Essen. Buchstäblich in letzter Minute ist die Koalition von SPD und Grünen in Essen geplatzt: Die Verhandlungspartner verließen Montag abend das Rathaus, ohne einen neuen Gesprächstermin zu vereinbaren. Beide Seiten überzogen sich gegenseitig mit schweren Vorwürfen.
Das zwischen SPD und Grünen für die nächsten fünf Jahre geplante Bündnis im Rat der Stadt Essen ist am letzten Verhandlungstag überraschend geplatzt. Um 18 Uhr am Montag verließen die Spitzen von SPD und Grünen ratlos den Verhandlungssaal im Rathaus – ohne weitere Termine zu vereinbaren. Hauptgründe für das Scheitern sind nach Angaben beider Parteien vor allem personelle Fragen, besonders die Besetzung und Zuschnitte der Dezernate.
"Wir werden uns wechselnde Mehrheiten suchen"
„Rot-Grün kommt jetzt nicht zustande. Ob das noch in den nächsten Monaten klappt, weiß niemand. Wir werden uns nun jedenfalls für unsere Inhalte wechselnde Mehrheiten im Rat suchen”, sagte Grünen-Parteichef Thorsten Drewes kurz nach der Verhandlungsrunde. „Wir laden am Mittwoch unseren Unterbezirk und die Fraktion zur außerordentlichen Sitzung ein, um über unser Vorgehen zu beraten”, sagte SPD-Chef Dieter Hilser.
Über die wahren Ursachen des plötzlichen Scheiterns der wochenlangen Verhandlungen kamen von beiden Seiten verschiedene Versionen. Beide überzogen sich gegenseitig mit schweren Vorwürfen.
"Wahlversprechen der SPD sind nicht finanzierbar"

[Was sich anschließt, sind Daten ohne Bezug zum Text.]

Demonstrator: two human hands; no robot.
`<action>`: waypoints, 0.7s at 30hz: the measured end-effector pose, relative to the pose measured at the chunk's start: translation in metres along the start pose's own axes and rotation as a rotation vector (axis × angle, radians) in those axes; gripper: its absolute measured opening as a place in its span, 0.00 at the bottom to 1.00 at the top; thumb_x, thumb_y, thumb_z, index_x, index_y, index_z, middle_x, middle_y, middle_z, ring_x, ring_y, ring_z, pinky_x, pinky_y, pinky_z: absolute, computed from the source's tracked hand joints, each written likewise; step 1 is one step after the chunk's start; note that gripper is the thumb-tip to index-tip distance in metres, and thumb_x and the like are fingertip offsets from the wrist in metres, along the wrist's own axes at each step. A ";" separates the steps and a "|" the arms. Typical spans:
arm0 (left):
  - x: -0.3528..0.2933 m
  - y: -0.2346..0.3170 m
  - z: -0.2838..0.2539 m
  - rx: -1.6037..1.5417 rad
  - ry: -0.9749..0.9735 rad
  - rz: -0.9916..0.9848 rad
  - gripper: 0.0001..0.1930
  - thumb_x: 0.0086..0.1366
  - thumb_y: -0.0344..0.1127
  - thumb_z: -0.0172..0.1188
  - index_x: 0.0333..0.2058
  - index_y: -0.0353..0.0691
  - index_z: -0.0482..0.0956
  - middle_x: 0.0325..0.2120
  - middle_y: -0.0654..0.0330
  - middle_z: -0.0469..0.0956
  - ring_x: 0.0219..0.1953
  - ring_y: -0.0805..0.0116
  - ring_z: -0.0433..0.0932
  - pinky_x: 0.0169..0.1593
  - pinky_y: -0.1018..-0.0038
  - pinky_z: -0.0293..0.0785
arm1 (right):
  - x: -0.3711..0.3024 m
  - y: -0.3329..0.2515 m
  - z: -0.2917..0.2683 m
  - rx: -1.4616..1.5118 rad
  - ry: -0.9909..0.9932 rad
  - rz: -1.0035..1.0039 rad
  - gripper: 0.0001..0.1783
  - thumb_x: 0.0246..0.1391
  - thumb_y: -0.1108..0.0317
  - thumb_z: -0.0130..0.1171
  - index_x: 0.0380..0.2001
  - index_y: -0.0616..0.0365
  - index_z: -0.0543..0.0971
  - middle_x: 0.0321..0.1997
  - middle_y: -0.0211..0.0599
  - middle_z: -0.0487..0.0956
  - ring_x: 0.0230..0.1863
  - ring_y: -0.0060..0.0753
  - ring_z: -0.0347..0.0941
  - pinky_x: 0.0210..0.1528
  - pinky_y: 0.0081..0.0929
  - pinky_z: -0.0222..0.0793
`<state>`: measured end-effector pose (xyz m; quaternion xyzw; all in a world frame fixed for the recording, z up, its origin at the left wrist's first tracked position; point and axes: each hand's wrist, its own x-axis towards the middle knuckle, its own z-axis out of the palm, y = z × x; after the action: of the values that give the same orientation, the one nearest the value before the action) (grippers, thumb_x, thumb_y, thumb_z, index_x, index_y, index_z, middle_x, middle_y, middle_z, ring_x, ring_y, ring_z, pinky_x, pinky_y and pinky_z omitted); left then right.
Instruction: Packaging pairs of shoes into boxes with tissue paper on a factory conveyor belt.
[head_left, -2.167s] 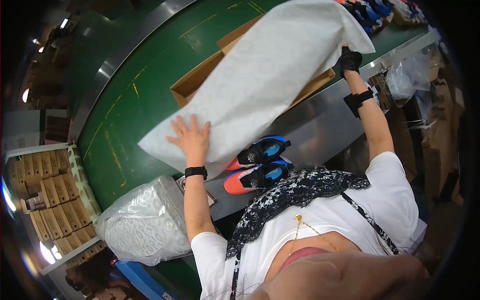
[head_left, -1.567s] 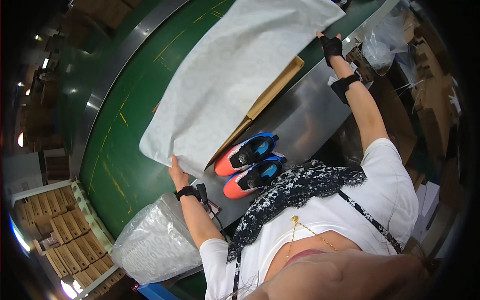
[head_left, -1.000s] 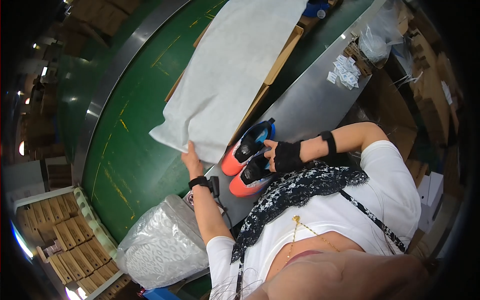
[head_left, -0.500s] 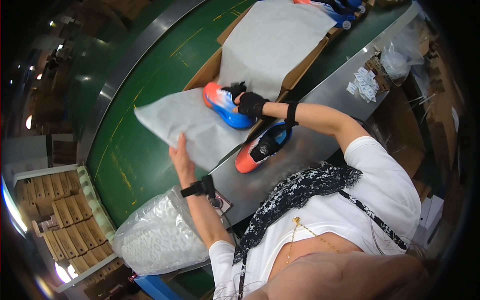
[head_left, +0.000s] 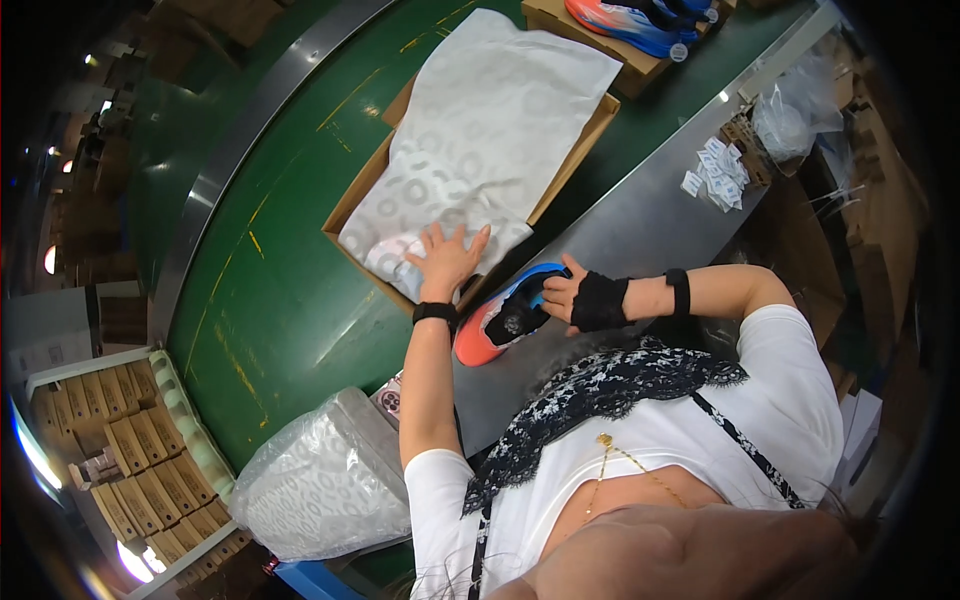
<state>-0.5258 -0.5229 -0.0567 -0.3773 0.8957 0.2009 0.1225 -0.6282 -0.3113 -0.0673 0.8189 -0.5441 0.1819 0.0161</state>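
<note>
My left hand [head_left: 447, 262] lies spread and flat on white patterned tissue paper [head_left: 500, 95] inside an open cardboard shoe box [head_left: 578, 160]. A faint orange tint shows through the paper by its fingers; the shoe underneath is otherwise hidden. My right hand [head_left: 582, 298], in a black fingerless glove, grips the heel end of an orange and blue sports shoe [head_left: 480, 338]. That shoe rests on the metal table edge beside the box, its toe pointing to the near left, with dark stuffing in its opening.
Farther off, another box [head_left: 640, 68] holds orange and blue shoes. A pile of small white packets [head_left: 720, 172] sits on the metal ledge [head_left: 655, 215] at right. A plastic-wrapped stack of patterned paper [head_left: 325, 485] lies at lower left. Several cardboard boxes [head_left: 150, 440] fill a rack beyond it.
The first shoe has gone into the box, and the tissue's near flap now covers it. My left hand moved onto the paper. My right hand left that shoe and took hold of the other.
</note>
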 end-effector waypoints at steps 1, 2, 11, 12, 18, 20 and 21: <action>0.002 -0.003 0.002 0.070 0.022 -0.067 0.34 0.51 0.64 0.45 0.50 0.46 0.66 0.55 0.41 0.51 0.59 0.43 0.44 0.52 0.36 0.32 | -0.002 -0.002 0.006 -0.030 0.000 -0.017 0.09 0.36 0.59 0.53 0.18 0.51 0.72 0.16 0.25 0.69 0.35 0.30 0.65 0.45 0.63 0.52; 0.002 -0.005 -0.002 0.073 0.023 -0.064 0.34 0.51 0.64 0.45 0.50 0.46 0.66 0.55 0.41 0.51 0.59 0.43 0.44 0.52 0.36 0.32 | 0.000 -0.002 0.005 -0.064 0.003 -0.032 0.06 0.36 0.62 0.51 0.18 0.52 0.72 0.16 0.26 0.69 0.35 0.30 0.65 0.47 0.63 0.51; -0.096 -0.031 -0.016 -0.872 0.086 0.227 0.36 0.44 0.38 0.65 0.51 0.31 0.60 0.48 0.49 0.66 0.51 0.58 0.64 0.52 0.70 0.60 | 0.076 0.034 -0.087 0.081 0.144 -0.044 0.05 0.25 0.67 0.55 0.10 0.52 0.70 0.12 0.24 0.66 0.33 0.25 0.65 0.45 0.44 0.54; -0.111 -0.026 -0.021 -0.657 0.131 0.267 0.38 0.41 0.38 0.67 0.51 0.31 0.60 0.47 0.49 0.66 0.50 0.58 0.65 0.51 0.70 0.62 | 0.084 0.037 -0.101 0.064 0.143 -0.070 0.04 0.25 0.69 0.55 0.10 0.54 0.70 0.12 0.25 0.66 0.34 0.25 0.65 0.46 0.45 0.53; -0.121 -0.007 -0.035 -0.956 0.397 0.129 0.30 0.40 0.37 0.70 0.40 0.31 0.67 0.32 0.58 0.73 0.34 0.74 0.70 0.38 0.79 0.68 | 0.139 0.018 -0.143 -0.079 0.274 -0.261 0.05 0.28 0.71 0.54 0.16 0.57 0.72 0.19 0.27 0.70 0.35 0.28 0.68 0.46 0.47 0.53; -0.120 -0.011 -0.033 -1.276 0.420 0.101 0.28 0.41 0.36 0.70 0.40 0.33 0.67 0.31 0.61 0.74 0.32 0.74 0.70 0.37 0.79 0.68 | 0.152 0.013 -0.155 0.009 0.640 -0.240 0.10 0.26 0.70 0.56 0.21 0.57 0.74 0.27 0.30 0.74 0.36 0.32 0.69 0.45 0.47 0.53; -0.114 -0.021 -0.026 -1.304 0.429 0.088 0.25 0.44 0.38 0.68 0.39 0.35 0.68 0.27 0.65 0.73 0.28 0.77 0.69 0.33 0.81 0.67 | 0.151 0.017 -0.162 0.014 0.653 -0.227 0.13 0.26 0.73 0.58 0.25 0.57 0.74 0.34 0.33 0.75 0.37 0.36 0.69 0.42 0.44 0.55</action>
<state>-0.4345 -0.4767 0.0033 -0.3688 0.6109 0.6244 -0.3178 -0.6373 -0.4159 0.1289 0.7728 -0.4145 0.4353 0.2036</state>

So kritisierten die Grünen, die SPD habe keine nachhaltigen belastbaren Finanzierungsvorschläge zu ihren Wahlversprechen gemacht: So habe sowohl ein Konzept zur Zukunft der Sportstätten und der Bäder als auch für die Bezahlung eines beitragsfreien Kindergartenjahres gefehlt; ein Vorschlag der SPD zur Finanzierung ihres Versprechens, das Dellwiger Freibad Hesse werde renoviert und bleibe erhalten, habe sich als unrealistisch herausgestellt.

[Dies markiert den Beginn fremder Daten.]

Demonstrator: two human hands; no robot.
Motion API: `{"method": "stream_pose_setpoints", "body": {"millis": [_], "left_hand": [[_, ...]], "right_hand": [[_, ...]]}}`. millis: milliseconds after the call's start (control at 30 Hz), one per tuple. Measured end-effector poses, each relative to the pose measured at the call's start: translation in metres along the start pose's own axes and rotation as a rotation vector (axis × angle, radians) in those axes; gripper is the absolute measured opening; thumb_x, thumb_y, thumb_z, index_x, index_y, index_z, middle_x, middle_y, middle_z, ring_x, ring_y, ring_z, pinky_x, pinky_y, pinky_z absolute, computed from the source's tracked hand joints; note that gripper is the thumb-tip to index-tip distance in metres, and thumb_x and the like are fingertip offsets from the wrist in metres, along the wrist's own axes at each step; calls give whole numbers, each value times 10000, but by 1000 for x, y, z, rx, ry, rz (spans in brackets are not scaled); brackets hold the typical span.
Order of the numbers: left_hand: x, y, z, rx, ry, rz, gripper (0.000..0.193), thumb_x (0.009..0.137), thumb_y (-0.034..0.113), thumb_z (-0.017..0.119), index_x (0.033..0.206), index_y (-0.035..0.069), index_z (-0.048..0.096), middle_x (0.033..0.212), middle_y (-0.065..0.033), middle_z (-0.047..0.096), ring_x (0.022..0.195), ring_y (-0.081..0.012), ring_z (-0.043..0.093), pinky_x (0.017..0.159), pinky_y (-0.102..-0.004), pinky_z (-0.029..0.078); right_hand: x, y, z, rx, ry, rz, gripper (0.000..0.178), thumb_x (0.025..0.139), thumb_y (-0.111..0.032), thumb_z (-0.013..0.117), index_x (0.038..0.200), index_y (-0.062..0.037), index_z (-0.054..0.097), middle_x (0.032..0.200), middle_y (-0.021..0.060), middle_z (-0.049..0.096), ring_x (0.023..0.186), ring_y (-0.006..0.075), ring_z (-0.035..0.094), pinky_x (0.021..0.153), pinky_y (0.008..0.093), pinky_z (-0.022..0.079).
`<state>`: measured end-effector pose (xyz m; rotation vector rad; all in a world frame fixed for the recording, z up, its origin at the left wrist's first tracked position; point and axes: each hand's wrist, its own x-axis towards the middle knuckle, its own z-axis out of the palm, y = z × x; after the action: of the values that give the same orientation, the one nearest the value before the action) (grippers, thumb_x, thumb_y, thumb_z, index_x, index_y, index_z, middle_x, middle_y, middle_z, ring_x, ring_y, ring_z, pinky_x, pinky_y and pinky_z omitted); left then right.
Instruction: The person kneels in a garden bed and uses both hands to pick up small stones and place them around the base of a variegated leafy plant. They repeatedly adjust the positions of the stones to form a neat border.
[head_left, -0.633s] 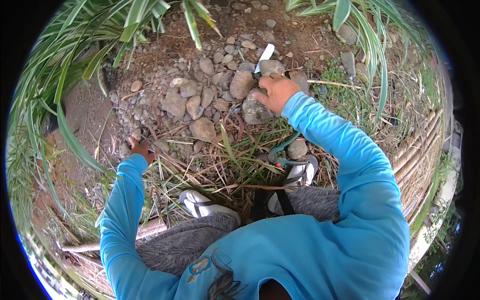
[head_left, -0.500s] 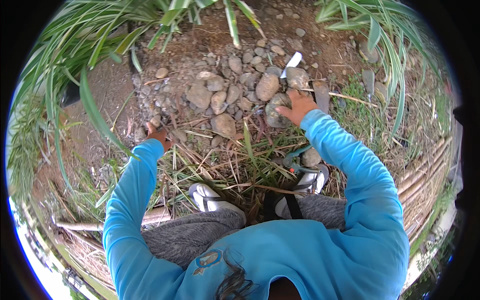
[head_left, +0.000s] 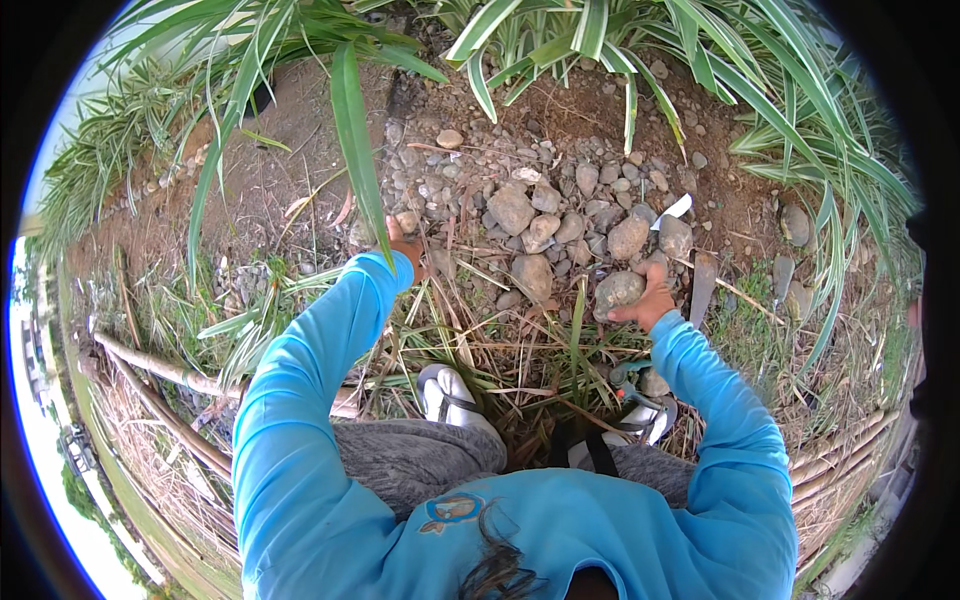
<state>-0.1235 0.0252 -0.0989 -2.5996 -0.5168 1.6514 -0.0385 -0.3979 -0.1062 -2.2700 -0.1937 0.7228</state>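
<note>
At the right of the stone pile, my right hand (head_left: 655, 302) curls around a rounded, mottled grey stone (head_left: 618, 291), thumb along its near side and fingers behind it. At the pile's left side, my left hand (head_left: 404, 252) bends its fingers around a small tan stone (head_left: 407, 222); a long green leaf (head_left: 352, 140) crosses in front and hides part of the fingers. Between the hands lie a large brown stone (head_left: 511, 210) and an oval brown stone (head_left: 532, 278). Just beyond the right hand rest two more stones and a white strip (head_left: 675, 211).
Striped leafy plants (head_left: 590, 35) hang over the far side. A flat grey blade-shaped piece (head_left: 703, 285) lies right of my right hand. Near my sandalled foot is a teal-handled tool (head_left: 628, 376). Dry stalks (head_left: 500, 330) cover the near ground, and poles (head_left: 170, 368) lie at left.
The whole view has shifted left and up, so the scene sits farther right. My right hand and its mottled stone have moved slightly left relative to the pile. My left hand stays at the small stone.
</note>
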Motion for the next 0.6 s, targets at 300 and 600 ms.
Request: {"method": "stream_pose_setpoints", "body": {"millis": [300,600], "left_hand": [[10,-38,-4,-178,194,237,649,892,452,558,1450,212,330,1456,-239,115,1272,-397,398,1073,-412,362],[70,-143,37,-540,604,162,460,885,436,563,1147,66,637,969,-180,685,919,-311,667,795,-398,515]], "right_hand": [[-2,-43,-11,-410,-359,-57,964,545,-256,868,1358,-153,361,1294,243,448,1164,411,501,1001,437,415],[12,-57,-2,-530,-470,-102,944,559,-238,844,1372,-111,380,1247,245,505,1122,389,541,987,393,418]]}}
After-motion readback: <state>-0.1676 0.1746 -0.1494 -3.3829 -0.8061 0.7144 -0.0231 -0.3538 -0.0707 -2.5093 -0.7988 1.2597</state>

Zudem habe die SPD alle frei werdenden Dezernentenstellen der nächsten zwei Jahre nur mit ihren Leuten besetzen wollen, sagte Drewes.
"Die Grünen wollten jetzt doppelt so viele Dezernenten"
Der sonst so ruhige und gelassene SPD-Chef Dieter Hilser zeigte sich über das Verhalten der Grünen äußerst erbost. „Wir waren uns inhaltlich in fast allen Punkten einig, wie wir die nächsten fünf Jahre gestalten wollen - und dann wollten die plötzlich die Zahl ihrer Dezernenten verdoppeln. Das können wir unmöglich mitgehen”, sagte Hilser.
Die Grünen hätten schließlich bei ihrer vorangegangenen Kooperation mit der CDU auch akzeptiert, dass diese vier Dezernate besetzen konnten und die Grünen mit Baudezernentin Simone Raskob nur einen. „Erst hatten wir geglaubt, die Grünen wollten mit dieser Forderung nur ihren Preis hochtreiben, wir haben ihnen dann personellen Ausgleich bei anderen Funktionen versprochen – doch bei denen war plötzlich nichts mehr zu machen”, wundert sich Hilser.
Die Grünen schielten offensichtlich besonders auf den geplanten Dezernenten-Posten für Kultur und Integration; aber auch das gemischte Dezernat von Stadtdirektor Christian Hülsmann (CDU) wird im Oktober 2010 frei werden.
Hilser versichert jedenfalls: A40, Integrationsamt, Anti-Diskriminierungsstelle, keine Erweiterung der Messe zu Lasten des Gruga-Parks - überall sei man sich einig gewesen, fixiert auf über 20 Seiten. Auch beim Sport- und Bäderkonzept der Grünen hätte die SPD mitgehen können. „Ich begreife es einfach nicht”, schüttelt Hilser den Kopf.